December 8, 2019
I wanted to write tonight about this weekends’ release of a key House Judiciary Committee report, but I got sidetracked as I tried to verify a story. In the end, this post is about disinformation.
Here's what we know happened this weekend in impeachment news: On Saturday, December 7, the majority on the House Committee on the Judiciary (that is, the Democrats) released a report on the “Constitutional Grounds for Presidential Impeachment.” It’s a reworking of a document prepared by the staff of the Judiciary Committee back in 1974 when the committee was considering impeaching President Richard M. Nixon. There hadn’t been a presidential impeachment since 1868, and they thought they ought to hash out how it should be done, so they set staffers to work on it. (In a lovely twist of historical fate, one of the people who worked on the 1974 document was Hillary Clinton, then a young staffer, a fact that the Republicans needled her about when the document was used against her husband in 1998). The new document is a look at history and the Constitution, and is 52 pages long (the length will matter in just a second).

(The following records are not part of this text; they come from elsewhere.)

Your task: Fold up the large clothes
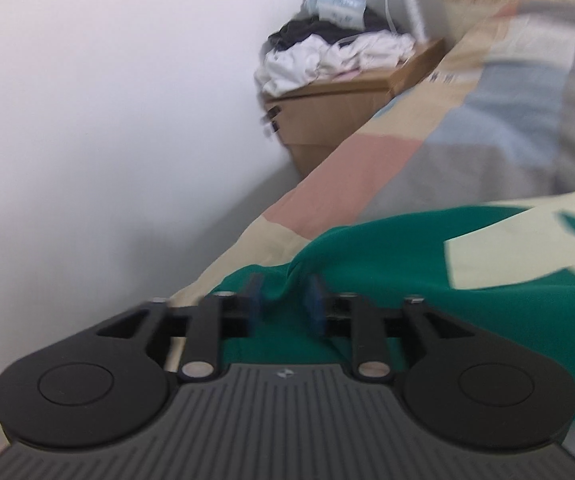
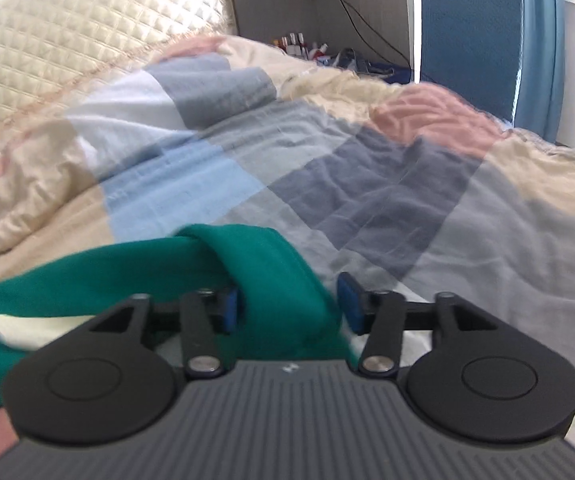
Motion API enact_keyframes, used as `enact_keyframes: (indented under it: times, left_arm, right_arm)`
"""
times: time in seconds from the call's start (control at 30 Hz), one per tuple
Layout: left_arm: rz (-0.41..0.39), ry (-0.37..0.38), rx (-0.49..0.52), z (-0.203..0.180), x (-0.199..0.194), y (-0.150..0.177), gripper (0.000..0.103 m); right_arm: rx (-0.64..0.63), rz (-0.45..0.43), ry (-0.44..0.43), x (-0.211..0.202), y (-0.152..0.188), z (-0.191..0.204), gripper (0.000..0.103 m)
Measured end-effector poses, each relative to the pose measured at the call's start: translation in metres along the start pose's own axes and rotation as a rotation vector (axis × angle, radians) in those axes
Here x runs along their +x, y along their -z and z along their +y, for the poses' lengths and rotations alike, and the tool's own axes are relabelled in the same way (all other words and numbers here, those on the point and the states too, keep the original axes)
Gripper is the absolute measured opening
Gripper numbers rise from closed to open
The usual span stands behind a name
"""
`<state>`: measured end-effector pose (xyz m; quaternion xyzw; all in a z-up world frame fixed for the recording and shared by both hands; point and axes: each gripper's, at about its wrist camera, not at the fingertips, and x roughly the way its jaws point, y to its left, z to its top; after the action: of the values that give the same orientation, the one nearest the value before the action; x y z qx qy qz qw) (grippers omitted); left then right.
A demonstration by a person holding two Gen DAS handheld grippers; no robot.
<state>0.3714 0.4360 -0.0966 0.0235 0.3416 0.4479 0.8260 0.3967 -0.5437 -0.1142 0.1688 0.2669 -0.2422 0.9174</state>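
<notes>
Lying across the near part of a patchwork quilt (image 2: 327, 184), the green garment (image 1: 387, 280) with cream patches, one edge reaching close to the bed's side by the white wall (image 1: 87, 120). Straddling a raised green fold, the left gripper (image 1: 285, 300): jaws standing apart, blue pads (image 1: 314, 300) flanking the ridge without pressing it. Standing apart too, the jaws of the right gripper (image 2: 289, 304), a rolled green edge sitting loose in the gap, touching or nearly touching the left pad while the right pad stays clear of the cloth.

Stretching away beyond the right gripper, a wide run of open quilt, rumpled toward the far side. Showing only in the left wrist view: the wall, a cardboard box (image 1: 327, 116) heaped with clothes (image 1: 327, 52) just beside the bed. Showing only in the right wrist view: a quilted cream headboard (image 2: 87, 28), a blue chair (image 2: 471, 24), small bottles (image 2: 299, 46) and a cable on a far surface.
</notes>
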Motion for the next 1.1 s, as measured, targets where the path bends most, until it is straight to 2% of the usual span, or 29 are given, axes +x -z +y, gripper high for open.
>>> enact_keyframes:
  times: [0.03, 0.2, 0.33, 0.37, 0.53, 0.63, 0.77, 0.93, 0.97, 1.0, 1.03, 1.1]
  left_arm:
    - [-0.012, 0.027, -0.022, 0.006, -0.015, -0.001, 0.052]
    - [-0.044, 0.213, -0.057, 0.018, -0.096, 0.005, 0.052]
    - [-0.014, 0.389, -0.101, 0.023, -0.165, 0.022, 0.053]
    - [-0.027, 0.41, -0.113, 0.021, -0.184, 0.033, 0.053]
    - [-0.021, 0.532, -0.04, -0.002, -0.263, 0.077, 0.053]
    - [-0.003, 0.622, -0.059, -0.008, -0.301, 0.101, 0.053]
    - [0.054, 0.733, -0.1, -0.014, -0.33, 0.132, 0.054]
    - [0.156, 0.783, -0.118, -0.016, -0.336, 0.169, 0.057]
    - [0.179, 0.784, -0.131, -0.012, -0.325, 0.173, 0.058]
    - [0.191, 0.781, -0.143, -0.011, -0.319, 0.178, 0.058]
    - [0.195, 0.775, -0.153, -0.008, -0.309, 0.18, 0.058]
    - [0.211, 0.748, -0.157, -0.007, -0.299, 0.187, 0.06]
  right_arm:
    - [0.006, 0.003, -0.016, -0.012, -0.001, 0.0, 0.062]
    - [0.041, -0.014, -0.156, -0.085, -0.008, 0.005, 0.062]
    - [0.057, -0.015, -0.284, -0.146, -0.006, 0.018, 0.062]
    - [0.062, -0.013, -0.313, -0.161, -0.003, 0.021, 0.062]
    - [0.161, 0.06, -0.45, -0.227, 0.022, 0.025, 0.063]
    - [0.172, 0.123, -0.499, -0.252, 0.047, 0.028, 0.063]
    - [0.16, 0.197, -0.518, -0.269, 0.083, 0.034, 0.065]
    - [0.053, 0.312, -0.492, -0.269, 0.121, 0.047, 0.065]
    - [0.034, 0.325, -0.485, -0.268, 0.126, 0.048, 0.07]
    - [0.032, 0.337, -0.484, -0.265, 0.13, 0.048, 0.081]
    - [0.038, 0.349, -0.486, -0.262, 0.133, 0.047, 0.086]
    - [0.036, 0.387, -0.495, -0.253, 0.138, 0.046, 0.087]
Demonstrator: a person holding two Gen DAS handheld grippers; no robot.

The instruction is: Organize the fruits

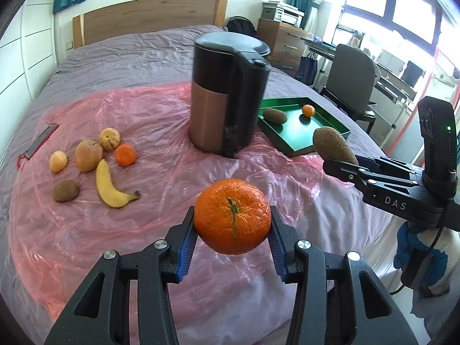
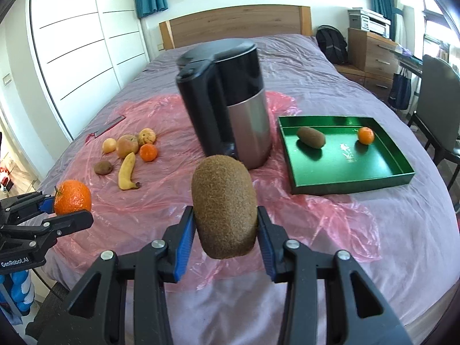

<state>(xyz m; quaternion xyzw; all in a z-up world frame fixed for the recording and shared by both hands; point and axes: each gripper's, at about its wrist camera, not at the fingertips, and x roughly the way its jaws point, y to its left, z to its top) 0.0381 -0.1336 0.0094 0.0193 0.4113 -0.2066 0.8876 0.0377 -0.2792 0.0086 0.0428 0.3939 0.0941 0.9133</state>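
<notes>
My left gripper is shut on a mandarin and holds it above the pink plastic sheet; it also shows at the left of the right wrist view. My right gripper is shut on a kiwi, held in the air; it also shows in the left wrist view. A green tray on the right of the bed holds a kiwi and a small mandarin. At the left lie a banana, a kiwi, a mandarin and other fruits.
A black and metal kettle stands mid-bed between the fruit pile and the tray. A pink plastic sheet covers the purple bedspread. A flat grey object lies at the far left. A chair and desk stand right of the bed.
</notes>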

The report is not just a review of the history of impeachment, though. It takes on Trump and the Republican strategy of trying to discredit the process rather than addressing the president’s behavior. On page 38, is Section VI, “Addressing Fallacies About Impeachment.” This section takes on Republicans’ attacks on the impeachment process, presenting definitive evidence that those attacks were not accurate. On page 48-49, the report actually lists how to sift “truth from fiction” in Trump’s statements, and warns that “when one or more of these red flags is present, there is reason to doubt that the President’s account of his motives is accurate. When they are all present simultaneously, that conclusion is virtually unavoidable.”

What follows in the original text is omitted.